Work order:
Copy out each line of the data that holds the word "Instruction".

[Stored entries]

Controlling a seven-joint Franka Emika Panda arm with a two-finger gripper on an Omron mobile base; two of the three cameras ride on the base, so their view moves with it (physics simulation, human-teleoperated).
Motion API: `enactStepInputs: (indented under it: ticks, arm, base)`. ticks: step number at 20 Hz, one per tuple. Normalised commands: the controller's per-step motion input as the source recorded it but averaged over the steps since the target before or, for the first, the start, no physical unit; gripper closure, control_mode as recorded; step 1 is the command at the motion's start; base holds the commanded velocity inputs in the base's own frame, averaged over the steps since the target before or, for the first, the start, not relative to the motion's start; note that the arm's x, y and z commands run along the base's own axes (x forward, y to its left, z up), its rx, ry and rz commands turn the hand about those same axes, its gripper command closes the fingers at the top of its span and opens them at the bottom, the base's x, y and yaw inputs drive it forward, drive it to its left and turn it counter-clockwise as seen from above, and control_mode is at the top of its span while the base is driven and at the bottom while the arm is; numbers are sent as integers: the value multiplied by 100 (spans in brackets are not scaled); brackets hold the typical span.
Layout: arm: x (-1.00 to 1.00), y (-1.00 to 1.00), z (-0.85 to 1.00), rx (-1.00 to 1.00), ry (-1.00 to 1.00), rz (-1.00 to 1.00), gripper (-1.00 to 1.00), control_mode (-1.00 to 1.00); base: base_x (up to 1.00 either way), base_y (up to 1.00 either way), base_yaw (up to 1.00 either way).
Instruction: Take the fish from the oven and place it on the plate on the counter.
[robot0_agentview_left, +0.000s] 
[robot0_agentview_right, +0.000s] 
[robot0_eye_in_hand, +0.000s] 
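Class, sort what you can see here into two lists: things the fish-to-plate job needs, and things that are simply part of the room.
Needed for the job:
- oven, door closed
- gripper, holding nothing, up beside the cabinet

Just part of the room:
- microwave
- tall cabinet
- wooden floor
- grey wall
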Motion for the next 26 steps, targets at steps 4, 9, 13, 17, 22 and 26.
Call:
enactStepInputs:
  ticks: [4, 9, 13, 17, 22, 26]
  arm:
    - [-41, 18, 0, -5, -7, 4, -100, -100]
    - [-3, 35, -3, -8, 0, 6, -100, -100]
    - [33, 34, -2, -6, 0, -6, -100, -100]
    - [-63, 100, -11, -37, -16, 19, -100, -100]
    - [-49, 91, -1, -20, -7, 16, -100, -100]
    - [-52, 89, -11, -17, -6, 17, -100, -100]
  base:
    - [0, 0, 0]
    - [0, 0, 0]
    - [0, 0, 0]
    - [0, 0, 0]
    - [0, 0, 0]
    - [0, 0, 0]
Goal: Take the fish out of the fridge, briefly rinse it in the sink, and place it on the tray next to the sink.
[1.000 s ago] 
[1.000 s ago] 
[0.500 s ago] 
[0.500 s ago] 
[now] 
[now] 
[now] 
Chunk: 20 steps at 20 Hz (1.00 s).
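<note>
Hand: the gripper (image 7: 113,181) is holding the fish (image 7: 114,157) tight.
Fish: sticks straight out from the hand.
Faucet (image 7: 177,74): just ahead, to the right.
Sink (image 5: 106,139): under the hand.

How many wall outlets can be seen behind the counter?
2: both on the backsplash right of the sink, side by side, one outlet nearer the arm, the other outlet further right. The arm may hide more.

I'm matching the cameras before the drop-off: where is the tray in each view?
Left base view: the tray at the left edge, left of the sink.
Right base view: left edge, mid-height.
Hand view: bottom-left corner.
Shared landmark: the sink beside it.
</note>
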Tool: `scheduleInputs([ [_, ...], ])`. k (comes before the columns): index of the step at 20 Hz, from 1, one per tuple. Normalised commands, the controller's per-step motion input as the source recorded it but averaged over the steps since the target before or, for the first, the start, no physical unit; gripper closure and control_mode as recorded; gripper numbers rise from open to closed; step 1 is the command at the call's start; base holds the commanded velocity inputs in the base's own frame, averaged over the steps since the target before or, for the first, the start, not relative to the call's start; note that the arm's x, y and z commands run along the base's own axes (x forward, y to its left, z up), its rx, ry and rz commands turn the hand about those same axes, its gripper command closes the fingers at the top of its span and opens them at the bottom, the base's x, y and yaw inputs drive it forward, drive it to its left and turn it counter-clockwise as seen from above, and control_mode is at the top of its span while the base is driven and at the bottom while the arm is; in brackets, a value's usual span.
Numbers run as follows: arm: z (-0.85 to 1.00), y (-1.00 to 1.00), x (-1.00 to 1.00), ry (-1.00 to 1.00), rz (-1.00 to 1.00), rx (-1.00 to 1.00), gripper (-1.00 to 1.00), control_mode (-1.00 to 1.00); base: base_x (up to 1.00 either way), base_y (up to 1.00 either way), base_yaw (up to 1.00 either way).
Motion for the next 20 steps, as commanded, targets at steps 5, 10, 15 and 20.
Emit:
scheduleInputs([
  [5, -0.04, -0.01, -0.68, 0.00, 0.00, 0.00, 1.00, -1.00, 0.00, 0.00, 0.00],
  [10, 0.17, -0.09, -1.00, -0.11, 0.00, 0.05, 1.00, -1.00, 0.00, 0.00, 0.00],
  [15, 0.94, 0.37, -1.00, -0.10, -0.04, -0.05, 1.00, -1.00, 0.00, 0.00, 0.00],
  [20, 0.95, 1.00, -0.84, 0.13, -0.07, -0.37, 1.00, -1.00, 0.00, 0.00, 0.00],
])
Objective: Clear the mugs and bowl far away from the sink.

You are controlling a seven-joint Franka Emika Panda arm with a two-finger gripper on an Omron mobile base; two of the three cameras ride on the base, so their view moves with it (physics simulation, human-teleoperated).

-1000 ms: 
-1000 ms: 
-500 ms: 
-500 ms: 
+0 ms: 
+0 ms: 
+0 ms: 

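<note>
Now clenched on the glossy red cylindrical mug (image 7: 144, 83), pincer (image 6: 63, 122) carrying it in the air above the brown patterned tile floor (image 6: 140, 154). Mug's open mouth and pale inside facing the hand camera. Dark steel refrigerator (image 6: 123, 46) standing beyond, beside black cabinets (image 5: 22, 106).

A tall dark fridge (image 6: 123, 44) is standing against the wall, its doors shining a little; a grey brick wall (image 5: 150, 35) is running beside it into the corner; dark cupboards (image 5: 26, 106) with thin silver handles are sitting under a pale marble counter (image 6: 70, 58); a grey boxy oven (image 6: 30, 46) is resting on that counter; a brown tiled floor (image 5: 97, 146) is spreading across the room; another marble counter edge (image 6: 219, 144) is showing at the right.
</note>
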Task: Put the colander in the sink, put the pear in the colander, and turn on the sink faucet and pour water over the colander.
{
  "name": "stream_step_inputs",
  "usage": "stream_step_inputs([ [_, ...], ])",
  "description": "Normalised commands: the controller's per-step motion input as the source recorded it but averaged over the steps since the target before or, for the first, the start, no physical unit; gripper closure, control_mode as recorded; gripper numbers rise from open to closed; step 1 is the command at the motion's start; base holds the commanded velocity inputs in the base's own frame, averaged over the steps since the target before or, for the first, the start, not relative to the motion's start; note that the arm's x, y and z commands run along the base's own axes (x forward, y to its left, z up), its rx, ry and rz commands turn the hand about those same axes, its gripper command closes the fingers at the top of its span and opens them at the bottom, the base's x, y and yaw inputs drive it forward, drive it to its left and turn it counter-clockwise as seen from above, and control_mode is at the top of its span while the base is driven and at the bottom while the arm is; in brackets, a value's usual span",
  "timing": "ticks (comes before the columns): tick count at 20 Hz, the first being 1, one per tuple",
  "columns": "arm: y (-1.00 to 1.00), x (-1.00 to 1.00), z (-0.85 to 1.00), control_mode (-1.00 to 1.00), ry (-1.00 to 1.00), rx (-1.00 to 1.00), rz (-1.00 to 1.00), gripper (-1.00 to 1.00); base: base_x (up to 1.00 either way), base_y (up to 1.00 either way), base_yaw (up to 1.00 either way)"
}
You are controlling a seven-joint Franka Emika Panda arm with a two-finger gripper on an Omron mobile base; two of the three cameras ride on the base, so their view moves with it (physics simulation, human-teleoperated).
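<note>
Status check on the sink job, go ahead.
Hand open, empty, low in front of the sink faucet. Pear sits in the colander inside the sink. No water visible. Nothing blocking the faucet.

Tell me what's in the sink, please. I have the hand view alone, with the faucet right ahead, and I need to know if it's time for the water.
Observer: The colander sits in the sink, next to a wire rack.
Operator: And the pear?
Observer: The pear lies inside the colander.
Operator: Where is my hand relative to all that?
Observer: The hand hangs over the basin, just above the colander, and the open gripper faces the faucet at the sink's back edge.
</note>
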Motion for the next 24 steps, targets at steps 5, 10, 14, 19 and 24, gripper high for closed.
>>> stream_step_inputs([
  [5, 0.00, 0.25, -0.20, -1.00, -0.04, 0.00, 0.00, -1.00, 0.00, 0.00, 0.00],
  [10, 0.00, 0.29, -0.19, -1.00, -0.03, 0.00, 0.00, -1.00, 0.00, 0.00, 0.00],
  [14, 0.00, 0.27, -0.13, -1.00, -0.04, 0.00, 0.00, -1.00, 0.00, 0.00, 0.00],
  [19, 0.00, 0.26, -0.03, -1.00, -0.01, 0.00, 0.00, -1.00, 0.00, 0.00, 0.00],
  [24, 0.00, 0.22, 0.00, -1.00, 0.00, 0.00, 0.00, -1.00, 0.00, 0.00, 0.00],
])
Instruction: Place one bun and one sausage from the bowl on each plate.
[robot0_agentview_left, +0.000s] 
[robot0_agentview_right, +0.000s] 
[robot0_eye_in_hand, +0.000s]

Answer for this exercise:
Instruction: Take the fish from the oven and place it on the plate on the counter.
Instruction: Place one bun and one sausage from the bowl on each plate.

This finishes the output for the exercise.